The FBI by Aug. 5 will transfer to the State Department the final batch of thousands of work-related emails it found in a year-long investigation of Democratic presidential nominee Hillary Clinton’s personal email setup, government lawyers said in a court filing Friday.
The filing did not state when the State Department will make those emails public. The transfer deadline was disclosed in a civil lawsuit for public records.
The FBI turned over a first disc containing “thousands of documents” and another with classified documents on July 21, and expects to complete “a second and final transmission” no later than next Friday, according to a three-page government status report.
Once that occurs, the State Department will begin searching for emails requested by the conservative group Judicial Watch related to the employment arrangement of Huma Abedin, a longtime Clinton confidant and deputy chief of staff during Clinton’s tenure as secretary from 2009 to 2013. Judicial Watch is probing whether Clinton’s use of a private server thwarted the Freedom of Information Act.
The State Department expects to finish by Wednesday its search of the first email batch transferred by the FBI, Justice Department senior trial attorney Caroline Lewis Wolverton wrote in court filings to U.S. District Judge Emmet Sullivan of the District of Columbia.
The first batch consists of emails and attachments sent directly to or from Clinton, and to or from her includeding an email chain, the court filing states.

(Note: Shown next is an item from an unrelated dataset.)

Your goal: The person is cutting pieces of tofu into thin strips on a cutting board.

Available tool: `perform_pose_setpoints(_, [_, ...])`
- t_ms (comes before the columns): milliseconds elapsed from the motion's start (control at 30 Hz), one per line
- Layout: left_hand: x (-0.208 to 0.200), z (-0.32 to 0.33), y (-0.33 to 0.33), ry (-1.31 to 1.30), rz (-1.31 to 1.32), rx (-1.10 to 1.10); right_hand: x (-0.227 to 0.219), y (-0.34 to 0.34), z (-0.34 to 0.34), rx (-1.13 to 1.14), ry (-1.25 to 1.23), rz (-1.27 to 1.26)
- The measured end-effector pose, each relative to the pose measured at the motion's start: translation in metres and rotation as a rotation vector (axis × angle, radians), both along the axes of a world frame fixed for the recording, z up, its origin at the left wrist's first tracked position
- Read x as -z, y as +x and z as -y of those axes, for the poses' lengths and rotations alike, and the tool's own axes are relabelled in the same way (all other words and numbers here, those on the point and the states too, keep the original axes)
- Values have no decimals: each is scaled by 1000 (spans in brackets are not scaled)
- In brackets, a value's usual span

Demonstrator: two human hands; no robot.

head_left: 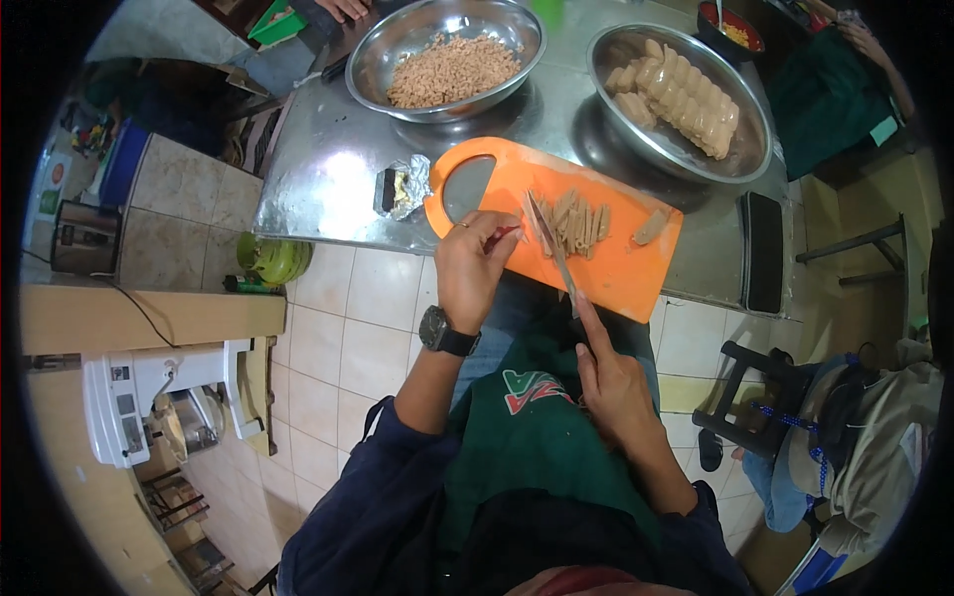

The department expects to search the second set by Aug. 12. That batch mainly includes materials recovered by the FBI from email accounts other than Clinton’s, including those of Abedin, Wolverton said.
The government filing did not indicate how long it would take to turn over the results of the searches for the Judicial Watch case. It also did not provide a timeline for when it would review and release the full volume of FBI materials to the public.
On July 7, the Justice Department closed its investigation of the Clinton system’s handling of classified information on the personal server without charges after FBI Director James Comey said investigators concluded the handling was “extremely careless,” but not criminal.
A State Department spokesman the following week said that it would make public materials recovered by the FBI. Those materials, Comey said, included emails that were not among 30,000 emails Clinton’s lawyers returned to the State Department in 2014.